Tra il 27 e il 30 settembre 1943 la città di Napoli fu protagonista della più importante insurrezione popolare dell’epoca fascista. Un vastissimo moto di liberazione che cacciò via dalla città, come un potente rigurgito, l’occupazione tedesca; l’ultima, insostenibile violazione seguita all’armistizio dell’8 settembre dello stesso anno.

Quattro giornate di lotta estenuante che scoppiarono in modo inevitabile dopo l’ennesimo proclama del Comando Militare Germanico con cui si annunciava che la mancata presentazione al servizio obbligatorio di lavoro sarebbe stato punito con fucilazioni sommarie.

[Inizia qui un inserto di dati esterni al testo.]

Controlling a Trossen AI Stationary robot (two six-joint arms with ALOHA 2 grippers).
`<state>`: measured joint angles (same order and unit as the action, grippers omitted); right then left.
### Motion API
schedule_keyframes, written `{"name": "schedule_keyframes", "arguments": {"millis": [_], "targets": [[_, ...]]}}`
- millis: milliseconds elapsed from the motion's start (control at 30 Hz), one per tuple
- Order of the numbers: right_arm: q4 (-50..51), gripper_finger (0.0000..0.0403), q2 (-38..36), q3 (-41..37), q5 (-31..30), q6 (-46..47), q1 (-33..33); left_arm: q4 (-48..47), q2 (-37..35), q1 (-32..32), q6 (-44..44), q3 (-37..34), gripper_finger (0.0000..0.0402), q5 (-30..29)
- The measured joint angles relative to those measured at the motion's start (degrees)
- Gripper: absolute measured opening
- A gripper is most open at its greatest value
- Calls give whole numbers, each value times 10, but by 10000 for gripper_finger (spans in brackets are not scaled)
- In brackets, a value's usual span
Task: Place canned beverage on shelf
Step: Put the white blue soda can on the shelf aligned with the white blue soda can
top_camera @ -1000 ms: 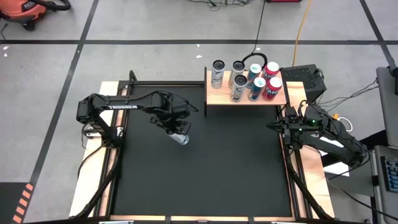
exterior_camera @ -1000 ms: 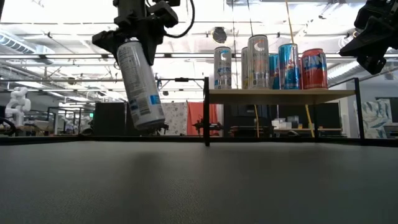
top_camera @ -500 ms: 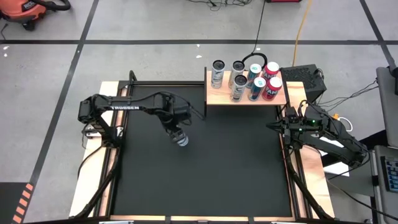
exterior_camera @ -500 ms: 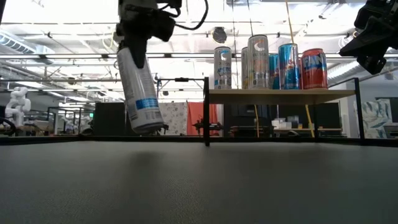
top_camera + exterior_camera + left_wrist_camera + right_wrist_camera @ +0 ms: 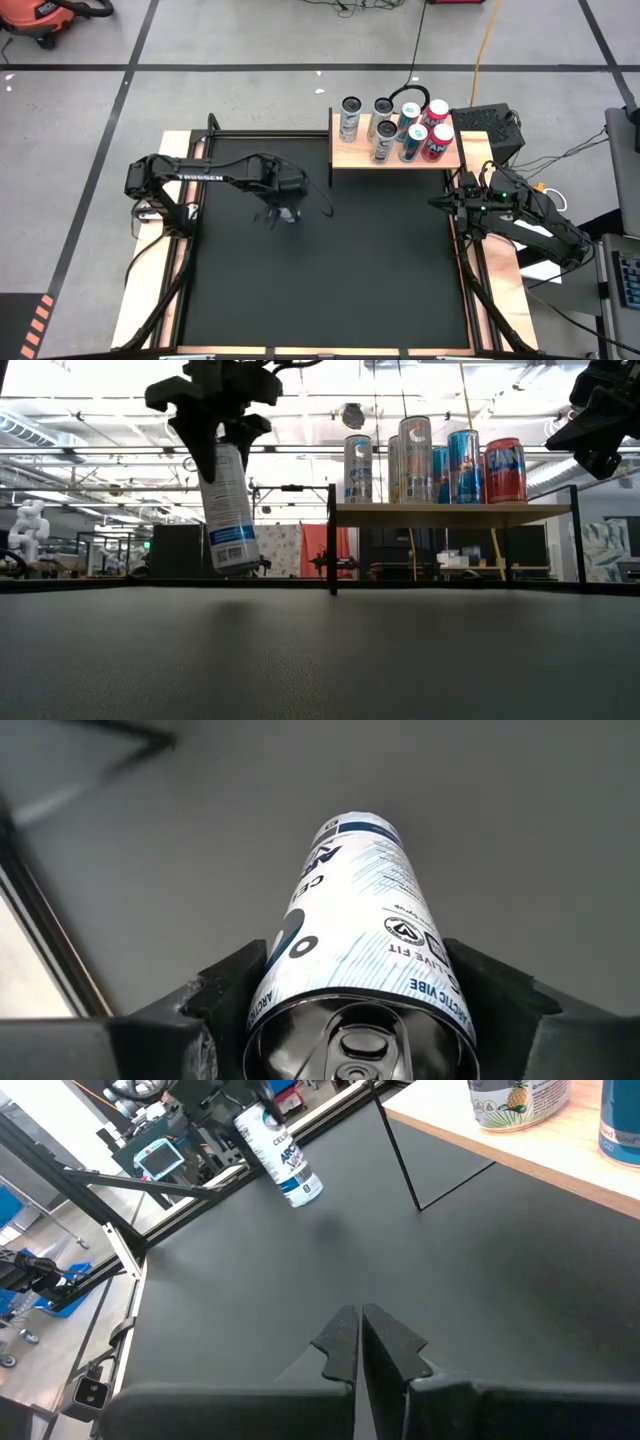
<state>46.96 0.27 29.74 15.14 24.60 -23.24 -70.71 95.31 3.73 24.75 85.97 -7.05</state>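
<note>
My left hand (image 5: 222, 435) pinching can (image 5: 228, 510) by top, axis near-upright, above counter (image 5: 330, 270); shelf (image 5: 350, 154) lies far-right. Right hand (image 5: 360, 1342) pressed together, idle.

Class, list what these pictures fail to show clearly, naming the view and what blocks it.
- High view: the held can is hidden beneath the left end effector.
- Low view: the rear cans on the shelf are partly covered by the front ones.
- Left wrist view: the can's brand name is cut off by a finger.

"arctic vibe" and "live fit" are read on the white can (image 5: 355, 935). "trossen" is printed in white along the left arm (image 5: 195, 177), well apart from the shelf (image 5: 395, 152).
</note>
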Motion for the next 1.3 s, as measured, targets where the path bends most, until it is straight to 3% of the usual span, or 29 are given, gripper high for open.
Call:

Non restava altro che lottare, lottare fino alla morte per la libertà di tutti.

Così, con quell’enfasi indelebile, il popolo urlò la sua sovranità e che quel grido ancora echeggia tra le strade della città, tra i vicoli che furono teatro della battaglia corpo a corpo riuscendo nell’intento di far svettare il vessillo della libertà sulle macerie di una guerra inutile.

Le forze alleate, che entrarono in città il 1° ottobre 1943, trovarono una città già liberata.

Dunque è proprio questo il punto in cui si snoda la nostra ramificazione nella linea del tempo.

Un esito differente della rivolta del popolo avrebbe potuto complicare l’avanzata degli alleati o addirittura arrestarla, modificando di conseguenza il successivo evolversi della storia.